BEGIN SOURCE DATA
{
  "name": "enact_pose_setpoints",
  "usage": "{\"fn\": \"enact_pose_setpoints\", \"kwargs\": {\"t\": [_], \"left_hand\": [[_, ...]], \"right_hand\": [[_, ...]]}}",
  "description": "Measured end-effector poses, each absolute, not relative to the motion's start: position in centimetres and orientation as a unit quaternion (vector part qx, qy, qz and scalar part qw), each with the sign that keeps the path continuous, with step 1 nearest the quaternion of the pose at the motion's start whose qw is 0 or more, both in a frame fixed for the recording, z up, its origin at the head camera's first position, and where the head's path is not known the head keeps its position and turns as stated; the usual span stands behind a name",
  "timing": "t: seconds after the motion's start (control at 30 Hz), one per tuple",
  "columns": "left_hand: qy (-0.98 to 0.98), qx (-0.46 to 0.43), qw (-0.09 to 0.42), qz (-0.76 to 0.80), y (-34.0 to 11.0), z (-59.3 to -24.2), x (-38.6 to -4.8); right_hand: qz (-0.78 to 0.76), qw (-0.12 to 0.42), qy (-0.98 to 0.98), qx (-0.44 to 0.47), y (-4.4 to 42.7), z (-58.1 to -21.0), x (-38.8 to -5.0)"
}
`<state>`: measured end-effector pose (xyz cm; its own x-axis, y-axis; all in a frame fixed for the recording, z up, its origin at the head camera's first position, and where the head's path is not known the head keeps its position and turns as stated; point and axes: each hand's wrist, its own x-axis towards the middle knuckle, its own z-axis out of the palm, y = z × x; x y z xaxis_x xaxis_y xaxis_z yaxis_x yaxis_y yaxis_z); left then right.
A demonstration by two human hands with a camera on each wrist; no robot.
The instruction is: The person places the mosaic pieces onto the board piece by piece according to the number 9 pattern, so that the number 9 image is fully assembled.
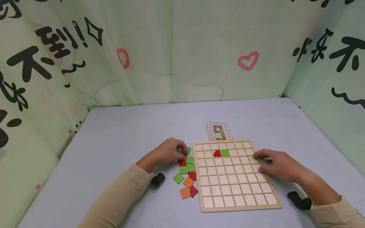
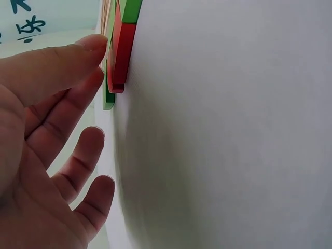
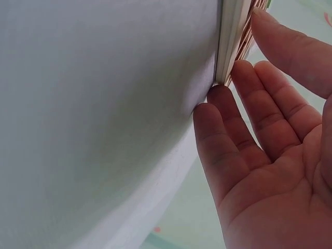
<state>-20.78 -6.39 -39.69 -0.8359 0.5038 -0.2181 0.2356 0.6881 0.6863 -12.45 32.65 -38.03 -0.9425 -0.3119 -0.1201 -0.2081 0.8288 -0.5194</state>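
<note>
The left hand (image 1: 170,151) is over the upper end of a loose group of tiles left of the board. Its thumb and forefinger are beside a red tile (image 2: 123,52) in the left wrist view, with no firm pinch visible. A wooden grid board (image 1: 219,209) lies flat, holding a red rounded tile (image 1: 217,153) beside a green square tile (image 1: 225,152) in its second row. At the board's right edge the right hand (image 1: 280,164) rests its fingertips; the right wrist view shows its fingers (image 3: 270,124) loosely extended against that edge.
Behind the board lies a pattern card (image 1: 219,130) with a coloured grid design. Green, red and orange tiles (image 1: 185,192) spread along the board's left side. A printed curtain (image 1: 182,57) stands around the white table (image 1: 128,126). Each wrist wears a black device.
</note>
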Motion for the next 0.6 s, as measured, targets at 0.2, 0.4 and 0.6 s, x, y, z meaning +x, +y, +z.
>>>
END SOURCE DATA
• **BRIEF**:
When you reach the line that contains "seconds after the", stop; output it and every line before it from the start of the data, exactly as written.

• **SOLUTION TO THE EXERCISE**:
{
  "name": "enact_pose_setpoints",
  "usage": "{\"fn\": \"enact_pose_setpoints\", \"kwargs\": {\"t\": [_], \"left_hand\": [[_, ...]], \"right_hand\": [[_, ...]]}}",
  "description": "Measured end-effector poses, each absolute, not relative to the motion's start: position in centimetres and orientation as a unit quaternion (vector part qx, qy, qz and scalar part qw), each with the sign that keeps the path continuous, with step 1 nearest the quaternion of the pose at the motion's start whose qw is 0 or more, both in a frame fixed for the recording, z up, its origin at the head camera's first position, and where the head's path is not known the head keeps its position and turns as stated; the usual span stands behind a name",
  "timing": "t: seconds after the motion's start (control at 30 Hz), one per tuple",

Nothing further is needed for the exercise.